Semua orang tidak tahu harus berbuat apa. Dan pandemi ini mengungkap fakta bahwa banyak orang memiliki toleransi risiko yang sangat berbeda. Beberapa orang lebih dari baik-baik saja dengan mempertaruhkan hidup mereka sendiri jika mereka menentukan bahwa risikonya kecil.

Secara umum, saya salah satu dari orang-orang itu. Saya suka mengambil risiko dalam hidup. Toleransi risiko saya dalam hidup sangat tinggi.

Tapi di mana kita berbeda adalah kesediaan saya untuk mempertaruhkan nyawa orang lain. Ya, bagi saya, itu tidak boleh.
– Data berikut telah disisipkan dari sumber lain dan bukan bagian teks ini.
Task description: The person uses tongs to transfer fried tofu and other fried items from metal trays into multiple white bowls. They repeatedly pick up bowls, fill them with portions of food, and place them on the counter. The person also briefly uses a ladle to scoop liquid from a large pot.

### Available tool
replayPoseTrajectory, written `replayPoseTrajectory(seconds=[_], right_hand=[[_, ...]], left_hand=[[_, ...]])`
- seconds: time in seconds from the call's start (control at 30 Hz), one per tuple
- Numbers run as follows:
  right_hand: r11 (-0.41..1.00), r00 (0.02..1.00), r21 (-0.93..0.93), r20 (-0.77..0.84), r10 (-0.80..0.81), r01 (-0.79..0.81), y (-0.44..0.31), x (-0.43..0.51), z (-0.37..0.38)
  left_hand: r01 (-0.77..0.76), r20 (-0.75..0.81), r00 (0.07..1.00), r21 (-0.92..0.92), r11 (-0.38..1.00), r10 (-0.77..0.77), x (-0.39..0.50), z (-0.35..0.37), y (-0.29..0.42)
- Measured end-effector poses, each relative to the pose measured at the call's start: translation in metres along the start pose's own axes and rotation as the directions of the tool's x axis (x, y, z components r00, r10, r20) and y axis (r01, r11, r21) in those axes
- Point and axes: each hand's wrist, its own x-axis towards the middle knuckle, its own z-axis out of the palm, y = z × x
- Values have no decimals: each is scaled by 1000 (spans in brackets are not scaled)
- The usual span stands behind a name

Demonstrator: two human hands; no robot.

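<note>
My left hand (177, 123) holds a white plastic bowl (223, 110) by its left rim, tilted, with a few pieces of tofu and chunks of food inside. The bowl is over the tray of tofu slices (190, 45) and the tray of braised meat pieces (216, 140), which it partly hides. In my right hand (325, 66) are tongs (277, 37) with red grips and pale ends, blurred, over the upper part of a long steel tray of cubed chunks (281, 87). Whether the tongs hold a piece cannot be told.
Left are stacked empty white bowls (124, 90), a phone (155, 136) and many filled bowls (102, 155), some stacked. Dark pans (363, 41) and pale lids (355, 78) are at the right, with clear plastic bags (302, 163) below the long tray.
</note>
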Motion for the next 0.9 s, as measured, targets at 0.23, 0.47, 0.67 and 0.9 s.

Ini bukan paranoia yang disebabkan oleh media ketika Anda tinggal bersama dan merawat seseorang yang termasuk dalam beberapa kategori berisiko tinggi. Ini akal sehat.

Pacar saya sedang berjuang untuk bergaul dengan teman-temannya karena begitu banyak orang tidak akan menghormati pedoman yang telah kami tetapkan. Hal-hal sederhana seperti bertopeng dan berkumpul di luar ruangan.

Itu mengingatkan saya bagaimana orang lebih dari baik-baik saja menempatkan Anda pada risiko ketika mereka tahu mereka memiliki PMS, dengan tidak mengungkapkan status mereka, hanya saja kali ini, penyakitnya mematikan.

Swab Test Jakarta yang nyaman

Dan kemudian itu memukul saya …

Bagaimana jika semua orang di luar sana yang mengalami kesulitan berkencan dengan orang lain saat ini sedang berjuang keras karena orang yang lebih bertanggung jawab bermain aman, tidak berkencan, tidak mengambil banyak risiko?